● **The task**:
One part of the entries below is wanted: the lines from the one containing "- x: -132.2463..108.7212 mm" through the one containing "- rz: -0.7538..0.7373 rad". Write those out exactly and nothing else.

Source data:

====================

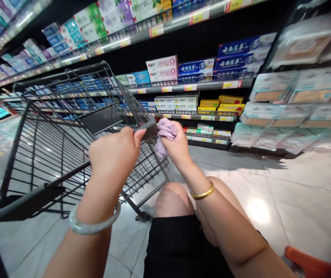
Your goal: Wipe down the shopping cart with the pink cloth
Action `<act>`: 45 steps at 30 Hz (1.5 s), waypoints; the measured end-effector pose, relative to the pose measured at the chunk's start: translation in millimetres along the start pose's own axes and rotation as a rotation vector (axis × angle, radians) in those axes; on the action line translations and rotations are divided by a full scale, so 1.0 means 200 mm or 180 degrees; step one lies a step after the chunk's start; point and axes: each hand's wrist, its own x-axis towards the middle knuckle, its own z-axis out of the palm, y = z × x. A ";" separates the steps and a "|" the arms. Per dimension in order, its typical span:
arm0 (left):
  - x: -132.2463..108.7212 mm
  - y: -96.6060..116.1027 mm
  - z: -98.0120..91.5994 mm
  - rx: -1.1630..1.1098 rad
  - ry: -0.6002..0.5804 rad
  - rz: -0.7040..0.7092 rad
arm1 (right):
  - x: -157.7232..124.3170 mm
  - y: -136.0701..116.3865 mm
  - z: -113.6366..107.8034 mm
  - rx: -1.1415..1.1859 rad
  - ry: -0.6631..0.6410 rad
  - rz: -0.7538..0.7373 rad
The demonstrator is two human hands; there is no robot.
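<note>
A dark wire shopping cart [58, 179] stands at the left, turned at an angle to me. My left hand [115, 150] is closed around its upper rim, the thumb lying along the bar. Bunched in my right hand [177, 144] is a pale purple cloth [165, 133]. The cloth is at the cart's corner [149, 125] and seems to touch it. A pale bangle [93, 224] circles my left wrist, a gold one [203, 193] my right. Fingers of both hands are partly hidden.
Shelves with boxed toothpaste [235, 54] run along the back. Hanging packets [278, 116] cover a rack at the right. Below is a tiled floor [307, 185]. My bent knees [173, 199] are close to the cart. An orange object [307, 260] lies at lower right.
</note>
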 end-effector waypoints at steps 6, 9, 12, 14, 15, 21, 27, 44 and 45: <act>0.02 0.05 -0.01 -0.0150 0.0083 0.0241 | 0.11 -0.23 -0.10 -0.0385 0.0034 -0.1283; 0.02 0.06 -0.02 -0.0225 0.0042 0.0244 | 0.18 -0.25 -0.14 -0.0731 -0.0554 -0.1711; 0.02 0.07 -0.04 -0.0351 0.0024 0.0259 | 0.26 -0.28 -0.17 -0.1154 -0.0694 -0.1674; 0.02 0.07 -0.05 -0.0429 0.0010 0.0278 | 0.28 -0.32 -0.17 -0.1378 -0.0734 -0.1597; 0.02 0.07 -0.05 -0.0456 -0.0009 0.0278 | 0.28 -0.34 -0.17 -0.1475 -0.0823 -0.1628; 0.02 0.07 -0.05 -0.0603 -0.0161 0.0193 | 0.23 -0.44 -0.15 -0.1862 -0.1635 -0.2234; 0.03 0.07 -0.03 -0.0833 -0.0155 0.0252 | 0.27 -0.53 -0.13 -0.2229 -0.1976 -0.2356; 0.05 0.09 -0.05 -0.1157 -0.0227 0.0368 | 0.51 -0.56 -0.05 -0.2450 -0.2620 -0.2459; 0.05 0.09 -0.05 -0.1173 -0.0240 0.0411 | 0.46 -0.54 -0.07 -0.2444 -0.2367 -0.2383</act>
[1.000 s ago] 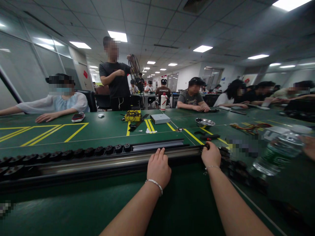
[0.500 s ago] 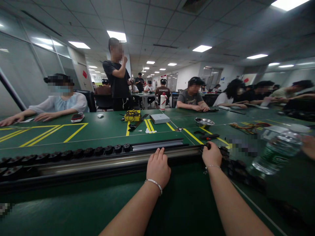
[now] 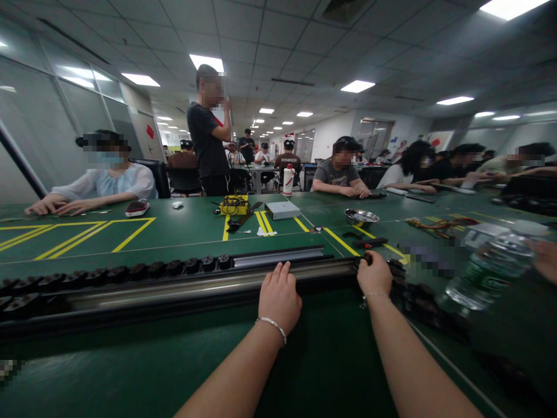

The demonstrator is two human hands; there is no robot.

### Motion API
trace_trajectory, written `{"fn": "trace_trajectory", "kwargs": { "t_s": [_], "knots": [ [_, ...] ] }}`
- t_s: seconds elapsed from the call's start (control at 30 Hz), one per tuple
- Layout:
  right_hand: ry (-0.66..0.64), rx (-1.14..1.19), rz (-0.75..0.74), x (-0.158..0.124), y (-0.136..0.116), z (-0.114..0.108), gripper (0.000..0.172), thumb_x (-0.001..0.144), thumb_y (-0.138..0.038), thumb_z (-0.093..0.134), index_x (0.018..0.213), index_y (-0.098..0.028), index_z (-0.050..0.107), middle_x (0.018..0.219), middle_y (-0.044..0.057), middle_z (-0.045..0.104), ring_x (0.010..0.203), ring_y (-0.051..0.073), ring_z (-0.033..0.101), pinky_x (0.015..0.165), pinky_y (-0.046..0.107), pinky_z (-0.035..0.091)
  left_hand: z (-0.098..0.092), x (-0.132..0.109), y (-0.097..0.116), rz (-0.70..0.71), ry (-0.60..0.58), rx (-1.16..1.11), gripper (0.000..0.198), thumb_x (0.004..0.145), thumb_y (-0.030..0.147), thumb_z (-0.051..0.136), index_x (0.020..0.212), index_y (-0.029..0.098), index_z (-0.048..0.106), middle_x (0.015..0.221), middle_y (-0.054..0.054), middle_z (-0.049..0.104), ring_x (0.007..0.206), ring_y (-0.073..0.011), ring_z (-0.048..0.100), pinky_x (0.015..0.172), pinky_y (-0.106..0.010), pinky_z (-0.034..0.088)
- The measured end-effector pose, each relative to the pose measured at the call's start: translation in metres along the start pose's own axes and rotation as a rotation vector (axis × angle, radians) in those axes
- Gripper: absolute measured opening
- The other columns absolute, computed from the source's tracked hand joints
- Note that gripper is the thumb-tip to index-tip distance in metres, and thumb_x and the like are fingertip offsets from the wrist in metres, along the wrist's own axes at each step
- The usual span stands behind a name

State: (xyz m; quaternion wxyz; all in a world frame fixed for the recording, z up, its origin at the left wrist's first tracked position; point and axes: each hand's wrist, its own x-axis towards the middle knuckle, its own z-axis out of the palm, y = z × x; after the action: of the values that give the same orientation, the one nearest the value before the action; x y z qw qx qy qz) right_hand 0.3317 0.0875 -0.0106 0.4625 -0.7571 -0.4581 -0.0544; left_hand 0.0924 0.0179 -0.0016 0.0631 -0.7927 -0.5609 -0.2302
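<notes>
A long dark metal rail (image 3: 174, 290) lies across the green table (image 3: 174, 238) in front of me, with a black cable chain (image 3: 130, 271) along its far side. My left hand (image 3: 279, 296) rests on top of the rail near its middle, fingers curled over it. My right hand (image 3: 374, 276) grips the rail's right end, where the chain bends round toward me. Both wrists wear thin bracelets.
A plastic water bottle (image 3: 487, 273) lies at the right by another person's hand (image 3: 543, 258). Farther back sit a metal bowl (image 3: 362, 216), a grey box (image 3: 282, 209), a yellow box (image 3: 235, 205) and coloured wires (image 3: 439, 225). People sit round the table; one stands behind it.
My hands and the rail have stayed put. The standing person has turned and raised a hand to the face; the seated person at the left has drawn an arm in.
</notes>
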Motion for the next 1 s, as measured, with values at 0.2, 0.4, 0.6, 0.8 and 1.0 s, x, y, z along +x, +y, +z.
{"fn": "trace_trajectory", "kwargs": {
  "t_s": [0.2, 0.4, 0.6, 0.8, 1.0],
  "knots": [
    [-0.001, -0.007, 0.017, 0.0005, 0.0007, -0.0004, 0.039, 0.075, -0.023, 0.045, 0.110, -0.013, 0.058, 0.103, 0.012, 0.059, 0.095, 0.024, 0.053, 0.085, 0.035, 0.039, -0.0006, 0.0002, -0.0001, 0.005, -0.001, -0.003, 0.029, 0.075, 0.021, 0.048, 0.103, 0.016, 0.056, 0.138, -0.009, 0.043, 0.130, -0.0226, 0.032, 0.102, -0.041, 0.031],
    [0.013, -0.003, 0.010, 0.0013, 0.0009, 0.0002, 0.040, 0.074, -0.023, 0.044, 0.110, -0.013, 0.058, 0.103, 0.013, 0.059, 0.094, 0.024, 0.053, 0.085, 0.036, 0.039, -0.0007, -0.0002, 0.0002, 0.003, 0.007, 0.007, 0.028, 0.075, 0.020, 0.048, 0.102, 0.017, 0.056, 0.138, -0.009, 0.043, 0.129, -0.0225, 0.033, 0.102, -0.040, 0.032],
    [0.025, -0.002, -0.010, 0.0009, 0.0027, 0.0014, 0.040, 0.075, -0.023, 0.044, 0.110, -0.013, 0.058, 0.104, 0.013, 0.059, 0.098, 0.024, 0.051, 0.086, 0.036, 0.038, 0.0000, -0.0013, -0.0010, 0.014, 0.014, 0.011, 0.036, 0.076, 0.021, 0.049, 0.111, 0.020, 0.053, 0.138, -0.007, 0.043, 0.129, -0.0223, 0.033, 0.103, -0.041, 0.031],
    [0.012, -0.007, -0.015, -0.0019, -0.0015, -0.0031, 0.042, 0.076, -0.021, 0.042, 0.115, -0.017, 0.055, 0.106, 0.011, 0.058, 0.097, 0.023, 0.051, 0.086, 0.034, 0.038, 0.0024, -0.0017, -0.0012, 0.013, 0.034, 0.013, 0.038, 0.077, 0.022, 0.047, 0.114, 0.021, 0.052, 0.138, -0.007, 0.043, 0.129, -0.0226, 0.033, 0.102, -0.040, 0.032],
    [0.003, 0.034, -0.083, -0.0015, -0.0024, -0.0041, 0.034, 0.075, -0.017, 0.040, 0.099, -0.016, 0.064, 0.101, 0.010, 0.059, 0.099, 0.021, 0.049, 0.092, 0.033, 0.035, 0.0030, -0.0022, -0.0015, 0.015, 0.052, 0.021, 0.036, 0.076, 0.021, 0.048, 0.112, 0.020, 0.053, 0.138, -0.007, 0.043, 0.129, -0.0230, 0.033, 0.102, -0.040, 0.032]
  ]
}}
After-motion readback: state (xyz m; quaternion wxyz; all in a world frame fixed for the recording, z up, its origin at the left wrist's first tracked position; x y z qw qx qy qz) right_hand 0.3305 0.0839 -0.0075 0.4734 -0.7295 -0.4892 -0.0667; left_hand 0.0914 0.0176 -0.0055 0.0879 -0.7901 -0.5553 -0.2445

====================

● **Solution**:
  - x: -132.2463..108.7212 mm
  - y: -96.6060..116.1027 mm
  - z: -98.0120..91.5994 mm
  - rx: -1.1630..1.1098 rad
  - ry: -0.6002..0.5804 rad
  - rz: -0.7040..0.7092 rad
arm1 (right):
  - x: -157.7232..124.3170 mm
  - y: -136.0701..116.3865 mm
  - z: -113.6366..107.8034 mm
  - rx: -1.1415..1.1859 rad
  - ry: -0.6631..0.6410 rad
  - rz: -0.7538..0.7373 rad

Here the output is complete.